ROSANNE CASH Interiors (Columbia/Legacy)

Maybe it’s an age and experience thing. I can easily envisage a younger me – specifically the one who used to flip quickly past “Interiors” in the CD racks during my regular Saturday morning pilgrimages to Manchester’s Central Library – dismissing “Interiors” as insubstantial, mildly countrified AOR. Yes, listened to from a distance this album has the kind of immaculate sheen that usually suggests more detailed investigation would not prove fruitful. Get closer, though, and you might find yourself championing “Interiors” as a work of wonder.

Substantially self-composed and produced, it unflinchingly takes a scalpel-sharp pen to Cash’s then-collapsing marriage to Rodney Crowell, probing weeping psychic wounds. Rolling Stone writer Anthony DeCurtis’ booklet essay, “A Cartography Of The Heart”, illuminates the album in a way that greatly aids its appreciation.

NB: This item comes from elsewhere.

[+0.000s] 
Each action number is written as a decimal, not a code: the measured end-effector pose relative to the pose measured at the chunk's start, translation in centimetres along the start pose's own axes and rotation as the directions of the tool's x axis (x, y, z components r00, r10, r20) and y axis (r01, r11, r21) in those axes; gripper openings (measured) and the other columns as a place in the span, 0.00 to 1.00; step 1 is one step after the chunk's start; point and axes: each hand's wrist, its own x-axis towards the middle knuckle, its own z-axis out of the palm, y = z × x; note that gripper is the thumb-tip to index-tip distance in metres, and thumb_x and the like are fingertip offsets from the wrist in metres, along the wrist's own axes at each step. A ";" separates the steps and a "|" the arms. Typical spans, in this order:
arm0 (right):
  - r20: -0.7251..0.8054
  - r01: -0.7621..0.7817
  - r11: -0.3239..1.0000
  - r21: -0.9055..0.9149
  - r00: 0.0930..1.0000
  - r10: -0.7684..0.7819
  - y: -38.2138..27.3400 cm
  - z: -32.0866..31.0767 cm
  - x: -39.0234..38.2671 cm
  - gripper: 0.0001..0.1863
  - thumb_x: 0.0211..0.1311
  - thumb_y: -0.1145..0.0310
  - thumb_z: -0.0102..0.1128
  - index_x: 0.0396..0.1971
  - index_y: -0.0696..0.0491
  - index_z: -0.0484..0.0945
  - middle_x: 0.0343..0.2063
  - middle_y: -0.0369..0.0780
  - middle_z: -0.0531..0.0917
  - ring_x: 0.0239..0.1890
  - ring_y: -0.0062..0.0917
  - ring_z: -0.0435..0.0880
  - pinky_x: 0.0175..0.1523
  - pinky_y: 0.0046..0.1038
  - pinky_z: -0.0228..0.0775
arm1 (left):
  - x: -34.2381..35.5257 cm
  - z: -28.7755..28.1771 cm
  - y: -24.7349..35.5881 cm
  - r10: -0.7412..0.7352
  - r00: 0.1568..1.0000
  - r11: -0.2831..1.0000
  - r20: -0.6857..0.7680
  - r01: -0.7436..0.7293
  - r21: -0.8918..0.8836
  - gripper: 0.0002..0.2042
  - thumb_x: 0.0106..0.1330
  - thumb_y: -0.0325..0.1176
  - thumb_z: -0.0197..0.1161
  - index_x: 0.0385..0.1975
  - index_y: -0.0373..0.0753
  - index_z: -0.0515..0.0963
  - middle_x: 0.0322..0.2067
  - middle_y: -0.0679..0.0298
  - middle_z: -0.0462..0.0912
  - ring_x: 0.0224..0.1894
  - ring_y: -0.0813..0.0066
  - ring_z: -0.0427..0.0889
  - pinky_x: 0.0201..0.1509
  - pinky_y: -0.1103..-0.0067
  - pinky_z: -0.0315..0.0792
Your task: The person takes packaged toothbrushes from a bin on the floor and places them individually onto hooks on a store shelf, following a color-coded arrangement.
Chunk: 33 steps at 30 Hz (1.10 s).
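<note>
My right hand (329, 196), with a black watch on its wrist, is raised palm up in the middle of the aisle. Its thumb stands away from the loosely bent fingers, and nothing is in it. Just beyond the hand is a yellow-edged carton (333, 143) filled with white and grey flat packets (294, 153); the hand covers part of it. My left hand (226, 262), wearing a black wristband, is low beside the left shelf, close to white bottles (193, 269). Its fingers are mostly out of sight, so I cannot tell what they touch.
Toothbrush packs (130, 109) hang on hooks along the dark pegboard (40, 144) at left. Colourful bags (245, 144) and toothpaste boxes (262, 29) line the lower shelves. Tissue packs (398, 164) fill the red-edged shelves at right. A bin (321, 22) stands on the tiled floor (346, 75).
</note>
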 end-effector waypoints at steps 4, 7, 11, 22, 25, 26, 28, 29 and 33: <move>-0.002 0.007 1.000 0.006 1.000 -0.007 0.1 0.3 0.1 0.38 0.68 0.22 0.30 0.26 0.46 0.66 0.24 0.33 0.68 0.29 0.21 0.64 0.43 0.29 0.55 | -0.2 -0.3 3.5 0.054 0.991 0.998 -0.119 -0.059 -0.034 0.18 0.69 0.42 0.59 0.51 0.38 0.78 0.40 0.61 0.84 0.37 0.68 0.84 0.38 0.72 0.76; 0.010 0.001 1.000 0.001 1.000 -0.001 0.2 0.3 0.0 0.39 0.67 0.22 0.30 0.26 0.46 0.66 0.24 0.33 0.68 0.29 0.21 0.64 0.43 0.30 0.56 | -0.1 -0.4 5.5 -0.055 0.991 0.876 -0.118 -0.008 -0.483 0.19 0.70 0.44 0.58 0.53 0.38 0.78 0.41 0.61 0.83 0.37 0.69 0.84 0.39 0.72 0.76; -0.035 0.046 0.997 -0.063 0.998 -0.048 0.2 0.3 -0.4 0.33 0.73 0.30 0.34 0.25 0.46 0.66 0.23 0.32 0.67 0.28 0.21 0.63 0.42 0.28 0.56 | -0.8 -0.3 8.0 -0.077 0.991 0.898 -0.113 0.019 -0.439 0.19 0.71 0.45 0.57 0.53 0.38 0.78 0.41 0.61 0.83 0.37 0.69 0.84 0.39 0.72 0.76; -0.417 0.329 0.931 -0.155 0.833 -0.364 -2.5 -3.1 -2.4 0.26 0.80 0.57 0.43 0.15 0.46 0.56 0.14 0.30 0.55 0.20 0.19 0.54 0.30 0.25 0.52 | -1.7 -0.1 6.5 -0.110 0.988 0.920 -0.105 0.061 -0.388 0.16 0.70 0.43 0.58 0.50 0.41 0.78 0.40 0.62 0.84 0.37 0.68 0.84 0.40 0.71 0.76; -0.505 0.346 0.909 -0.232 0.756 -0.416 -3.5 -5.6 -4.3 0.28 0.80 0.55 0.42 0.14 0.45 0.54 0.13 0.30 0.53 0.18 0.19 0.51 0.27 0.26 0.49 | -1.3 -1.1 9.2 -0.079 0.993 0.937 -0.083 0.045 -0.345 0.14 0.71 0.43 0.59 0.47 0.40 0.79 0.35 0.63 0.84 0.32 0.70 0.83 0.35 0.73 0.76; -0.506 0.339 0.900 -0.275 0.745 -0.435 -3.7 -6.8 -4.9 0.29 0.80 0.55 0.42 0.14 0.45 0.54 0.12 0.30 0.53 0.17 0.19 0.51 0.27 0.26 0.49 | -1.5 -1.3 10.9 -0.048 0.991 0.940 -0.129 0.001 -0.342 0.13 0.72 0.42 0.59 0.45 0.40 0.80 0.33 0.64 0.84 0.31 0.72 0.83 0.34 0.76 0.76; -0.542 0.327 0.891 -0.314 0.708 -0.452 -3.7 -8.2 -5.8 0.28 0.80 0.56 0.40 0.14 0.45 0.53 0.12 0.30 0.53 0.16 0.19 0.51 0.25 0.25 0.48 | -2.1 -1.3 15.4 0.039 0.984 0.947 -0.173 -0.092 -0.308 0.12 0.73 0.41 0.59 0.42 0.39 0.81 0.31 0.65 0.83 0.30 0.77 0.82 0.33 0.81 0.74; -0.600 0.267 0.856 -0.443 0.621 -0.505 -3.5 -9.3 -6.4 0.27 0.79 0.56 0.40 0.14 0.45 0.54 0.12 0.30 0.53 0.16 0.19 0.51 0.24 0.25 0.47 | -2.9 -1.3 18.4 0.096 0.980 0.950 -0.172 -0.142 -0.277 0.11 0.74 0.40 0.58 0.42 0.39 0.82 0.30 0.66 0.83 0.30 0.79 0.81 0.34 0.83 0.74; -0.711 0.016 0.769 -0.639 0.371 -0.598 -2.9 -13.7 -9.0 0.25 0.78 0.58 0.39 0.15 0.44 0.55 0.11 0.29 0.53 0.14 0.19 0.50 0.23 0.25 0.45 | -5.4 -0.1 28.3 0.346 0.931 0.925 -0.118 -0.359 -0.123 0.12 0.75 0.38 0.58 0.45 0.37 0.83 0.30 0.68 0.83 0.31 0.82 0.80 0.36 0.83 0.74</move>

“On The Surface” lays bare the depths of emotional deception its author is party to, made even more devastating by the realisation that it’s Crowell she’s duetting with. Stark, real-world brutality intrudes on “This World”, and “What We Really Want” is desperate with miscommunication (“The woman in the mirror tonight wants to talk with your mirror man”). Whilst I’d be loathe to compare Rosanne’s music with that of The Blue Nile, there’s definitely a similarity to the reclusive Scottish trio’s “The Days Of Our Lives” in the piano intro to “Mirror Image”. However, where Paul Buchanan’s lyrics are the emotional equivalent of a straight wire, it seems as though Cash clings to the comforting distance of metaphor even as it hardly softens the raining emotional hammer blows her songs dispatch. There’s a dark edge of desperation to “I Want A Cure”, and memories of her parents fighting on the phone burn through “Paralyzed”. Behind all this an unobtrusively skilled band play crisp music that sounds like a barbed Mary Chapin Carpenter or early Deacon Blue minus the fledgling bombast.

A quartet of excellent bonus tracks – and it’s rare that I type those three words in such quick succession – round out this reissue. “Portrait”, inexplicably dropped from the album, further amplifies its examination of the space between perception and reality. Maybe Cash regarded lines such as “I thought I knew him/And now I see right through him” as too much of an emotional hot potato at the time. A cover of World Party’s paranoia-clouded “All Come True” meshes seamlessly with the album’s core concerns. A version of “This World” recorded on the Canadian programme “Hot Ticket” is a little fuzzy but fabulous, Cash peppering her performance with topical interjections such as “That includes little children in Bosnia”, and an acoustic “What We Really Want”, just her voice and John Leventhal’s guitar, finds its yearning defiance undimmed.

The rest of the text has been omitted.